Equinodermos

Los Equinodermos son animales exclusivamente marinos que habitan los fondos, es decir son animales bentónicos (con escasísimas excepciones). Su cuerpo presenta una simetría radial en la que el cuerpo se divide en cinco regiones alrededor de un disco central. Otra característica de este grupo de especies es la presencia de osículos calcáreos que forman parte de su esqueleto. En la actualidad hay descritas más de 7.000 especies de Equinodermos, los cuales encontraremos en todos los océanos y mares con independencia de la profundidad. Es más, en las llanuras abisales son el grupo animal más frecuente, pudiendo llegar a representar el 95% de la biomasa del ecosistema abisal.

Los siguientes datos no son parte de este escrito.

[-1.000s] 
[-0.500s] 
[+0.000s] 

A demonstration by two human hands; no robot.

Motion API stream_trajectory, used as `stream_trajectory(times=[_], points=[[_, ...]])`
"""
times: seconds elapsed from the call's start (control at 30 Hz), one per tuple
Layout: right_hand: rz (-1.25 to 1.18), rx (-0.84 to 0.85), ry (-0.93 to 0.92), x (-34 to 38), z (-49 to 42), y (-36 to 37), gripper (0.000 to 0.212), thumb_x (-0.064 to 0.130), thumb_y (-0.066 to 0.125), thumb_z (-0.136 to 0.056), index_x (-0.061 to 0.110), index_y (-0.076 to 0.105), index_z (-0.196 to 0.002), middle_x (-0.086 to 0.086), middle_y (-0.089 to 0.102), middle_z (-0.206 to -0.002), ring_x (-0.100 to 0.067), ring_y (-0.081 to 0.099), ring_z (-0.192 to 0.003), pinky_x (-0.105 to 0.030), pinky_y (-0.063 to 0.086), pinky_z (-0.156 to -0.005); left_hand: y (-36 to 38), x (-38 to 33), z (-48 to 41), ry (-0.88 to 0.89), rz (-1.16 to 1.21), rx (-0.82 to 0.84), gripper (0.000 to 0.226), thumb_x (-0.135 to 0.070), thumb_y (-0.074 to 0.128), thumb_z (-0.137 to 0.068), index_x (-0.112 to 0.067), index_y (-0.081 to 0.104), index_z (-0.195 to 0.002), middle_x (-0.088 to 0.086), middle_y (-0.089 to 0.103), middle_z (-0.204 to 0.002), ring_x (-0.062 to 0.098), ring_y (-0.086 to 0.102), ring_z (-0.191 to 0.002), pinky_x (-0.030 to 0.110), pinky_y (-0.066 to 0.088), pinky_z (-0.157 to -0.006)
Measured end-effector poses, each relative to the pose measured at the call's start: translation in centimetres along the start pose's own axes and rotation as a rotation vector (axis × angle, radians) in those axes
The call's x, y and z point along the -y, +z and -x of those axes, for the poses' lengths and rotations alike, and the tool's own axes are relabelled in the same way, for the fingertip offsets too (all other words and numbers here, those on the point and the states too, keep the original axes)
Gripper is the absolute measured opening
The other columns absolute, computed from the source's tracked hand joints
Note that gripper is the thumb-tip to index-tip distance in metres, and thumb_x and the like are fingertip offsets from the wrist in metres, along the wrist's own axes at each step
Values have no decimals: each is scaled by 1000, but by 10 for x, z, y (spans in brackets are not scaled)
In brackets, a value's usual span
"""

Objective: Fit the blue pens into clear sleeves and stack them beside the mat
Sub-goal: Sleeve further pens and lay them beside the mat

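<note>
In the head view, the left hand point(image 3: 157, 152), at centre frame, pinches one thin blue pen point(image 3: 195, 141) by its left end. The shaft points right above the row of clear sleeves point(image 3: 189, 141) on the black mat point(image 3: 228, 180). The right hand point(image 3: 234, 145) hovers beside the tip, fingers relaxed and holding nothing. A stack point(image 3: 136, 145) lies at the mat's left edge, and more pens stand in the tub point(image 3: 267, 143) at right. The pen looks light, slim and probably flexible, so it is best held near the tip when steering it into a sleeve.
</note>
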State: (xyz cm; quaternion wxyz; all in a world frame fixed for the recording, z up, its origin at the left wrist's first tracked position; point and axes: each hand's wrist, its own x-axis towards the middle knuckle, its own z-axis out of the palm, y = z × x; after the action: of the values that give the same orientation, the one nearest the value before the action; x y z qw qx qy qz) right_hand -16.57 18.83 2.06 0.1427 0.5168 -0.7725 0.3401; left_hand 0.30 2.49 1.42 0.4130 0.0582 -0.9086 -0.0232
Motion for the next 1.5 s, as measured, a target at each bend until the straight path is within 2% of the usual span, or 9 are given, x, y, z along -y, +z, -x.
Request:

Los Equinodermos son un grupo de gran importancia tanto a nivel ecológico, biológico como geológico. A nivel ecológico, no existe otro grupo de animales tan abundante en los desiertos bióticos de las llanuras abisales, tal y como se ha comentado previamente. Los Equinodermos son animales con una gran capacidad de regeneración de tejidos, en algunos casos se pude regenerar completamente un individuo a partir de una de las cinco regiones de su cuerpo. Por lo tanto, esta capacidad de regeneración supone una característica de gran interés para la biología, y se han usado multitud de especies de Equinodermos en estudios regenerativos. Geológicamente, la importancia de los Equinodermos está determinada por sus esqueletos calcáreos, así como por su gran abundancia. Esto ha convertido a los Equinodermos en uno de los principales contribuyentes a las formaciones de depósitos de caliza.

En relación con la reproducción de los Equinodermos, su reproducción es mayoritariamente sexual y externa, aunque existen especies con reproducción asexual por fisión del ejemplar.